My American Uncle (1980)

Director:  Alain Resnais
Cast:  Gérard Depardieu, Nicole Garcia, Roger Pierre 
Plot:  Prof. Henri Laborit uses the stories of the lives of three people to discuss behaviorist theories of survival.

Genre:  Comedy / Drama / Romance
Awards:  Won Grand Jury Prize and FIPRESCI (Cannes).  Nom. for 1 Oscar - Best Original Screenplay. 
Runtime:  125min
Rating:  PG

My American Uncle is one of Alain Resnais’ most underrated films.  Part of the revolutionary group of film critics-turned-filmmakers that began the ‘French New Wave’ in the '50s, Resnais’ early experiments had a common and distinct use of style and form that were similar to works by his more illustrious counterparts: Jean-Luc Godard, Francois Truffaut, and Claude Chabrol.  Despite this, Resnais was and still is able to retain a degree of originality by slowly establishing his cinematic style over the years. 

My American Uncle is a detailed study of social behavior and survival instincts in a dog-eat-dog world of greed and love.  Using a documentary-styled narrative structure and a principal narrator, Resnais speaks to the audience using an intriguing mix of scientific and medical jargon, as well as references from lab experiments that provide explanations to human behavior.  Though this is a fictional account of the lives of several people as they hustle and bustle around in marriage, family, and the corporate world, the film has its roots in facts and actuality.  This makes it a more compelling watch. 

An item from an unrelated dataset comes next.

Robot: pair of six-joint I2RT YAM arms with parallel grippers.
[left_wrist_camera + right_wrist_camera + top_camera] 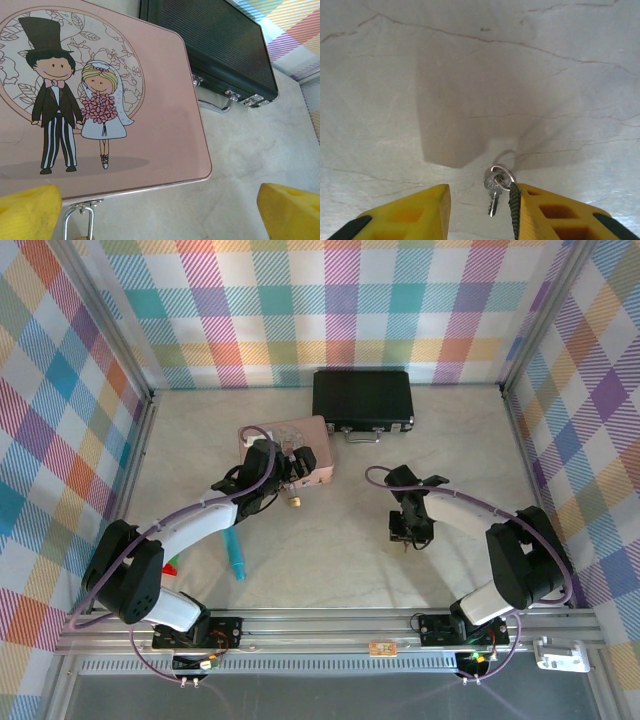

Despite the film’s dry content and the potential to bore audiences, My American Uncle does appeal very much to the intellectual crowd.  Its screenplay by Jean Gruault also received an Oscar nomination in a year dominated by brilliant American films such as The Elephant Man and Raging Bull.  There are moments of hilarity that are timed perfectly to break the monotony of the film’s serious tone.

One memorable set of sequences include actors wearing a ‘mouse head’ while going about in their daily proceedings.  The scenario that precedes this is an experiment which explores the response and survival faculties of a mouse’s brain when it senses danger.  The conclusion is that humans are animals too.  When we know that we are in trouble, we will move away from the source; we understand that the grass is always greener on the other side. 

Alain Resnais’ film is an educational and informative document of the natural instincts and behavioural patterns of the living community.  Although it is one of the director’s more obscure works, it is in my opinion, a recommended viewing.  Sadly, it is still under-appreciated and is never held comparatively as high a regard as films such as Hiroshima mon amour and Last Year In Marienbad.